That which we expect always comes at last in unexpected
quarters. Margery had fallen in love with nobody, and nobody
had fallen in love with her. Rab had come back with a fixed
antipathy to London—to all big cities—to any city bigger than his
own gray, prim Alma Mater. It was Laurie—Laurie to whom the
visit seemed least likely to be significant—for whom it had borne
fruit.
"Eh! what's come owre ye? Are ye bewitched, laddie?"
was Barby's ejaculation; for the boy was a man, with the light of
definite purpose and ambition in his eyes, in place of the glancing
gleams of fancy.
He was bewitched—bewitched by that mighty syren,
London, who has lured so many to her heartless embrace. To
imaginative minds there is always a fascination about the unknown.
Who does not feel that a city wherein one sleeps for the first time
is different from all the other cities one knows? Do you hear
voices in the little court behind your inn?—there is a tragedy going
on there. Is there a light high up in the house
opposite?—there a genius is wasting himself with his midnight oil.
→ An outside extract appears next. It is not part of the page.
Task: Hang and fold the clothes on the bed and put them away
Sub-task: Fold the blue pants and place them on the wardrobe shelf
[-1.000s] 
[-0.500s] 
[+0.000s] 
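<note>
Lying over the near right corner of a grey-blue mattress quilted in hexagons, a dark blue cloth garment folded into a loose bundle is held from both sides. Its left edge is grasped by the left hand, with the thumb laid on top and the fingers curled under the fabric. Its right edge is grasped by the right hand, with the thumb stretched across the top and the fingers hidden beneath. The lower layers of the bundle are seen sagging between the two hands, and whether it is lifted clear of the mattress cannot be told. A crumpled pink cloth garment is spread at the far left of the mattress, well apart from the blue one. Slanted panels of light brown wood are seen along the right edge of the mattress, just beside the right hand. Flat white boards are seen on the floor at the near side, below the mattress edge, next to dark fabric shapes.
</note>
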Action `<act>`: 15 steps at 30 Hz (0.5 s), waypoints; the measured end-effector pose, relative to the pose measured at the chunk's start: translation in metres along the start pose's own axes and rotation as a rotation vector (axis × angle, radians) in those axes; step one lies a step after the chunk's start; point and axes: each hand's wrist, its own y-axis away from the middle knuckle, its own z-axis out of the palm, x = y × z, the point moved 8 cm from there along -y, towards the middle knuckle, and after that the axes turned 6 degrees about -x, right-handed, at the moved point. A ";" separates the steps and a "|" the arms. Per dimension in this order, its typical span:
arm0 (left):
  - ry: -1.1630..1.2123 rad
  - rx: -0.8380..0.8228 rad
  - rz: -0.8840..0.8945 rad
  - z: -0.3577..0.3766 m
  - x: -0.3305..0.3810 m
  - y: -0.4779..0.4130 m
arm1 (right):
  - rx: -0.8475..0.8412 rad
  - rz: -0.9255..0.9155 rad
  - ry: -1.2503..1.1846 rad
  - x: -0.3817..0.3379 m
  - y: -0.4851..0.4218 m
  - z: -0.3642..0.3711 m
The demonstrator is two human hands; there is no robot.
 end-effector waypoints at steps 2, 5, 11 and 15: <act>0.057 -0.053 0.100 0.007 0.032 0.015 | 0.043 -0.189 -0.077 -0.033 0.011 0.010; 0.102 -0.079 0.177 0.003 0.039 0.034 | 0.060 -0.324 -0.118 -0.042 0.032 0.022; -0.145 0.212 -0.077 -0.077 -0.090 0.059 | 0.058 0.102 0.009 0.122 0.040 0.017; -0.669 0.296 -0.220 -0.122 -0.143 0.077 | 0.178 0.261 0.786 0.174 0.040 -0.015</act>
You start when a carillon peals from a neighbouring steeple: it does
not tell you it is eight o'clock, and time to shut up shop,—it is
the voice of the city rising in melody to God. The people
going to and fro are not common people: they are saints and martyrs,
--they have histories. And who can say that the fresh eye does
not see the truth—that inner fact which, like the secrets revealed
by the microscope, may not be exposed to the accidents of common
light and life?
And when this bewitchment is first felt in one of the great
capitals of the world, it is apt to overmaster a whole life.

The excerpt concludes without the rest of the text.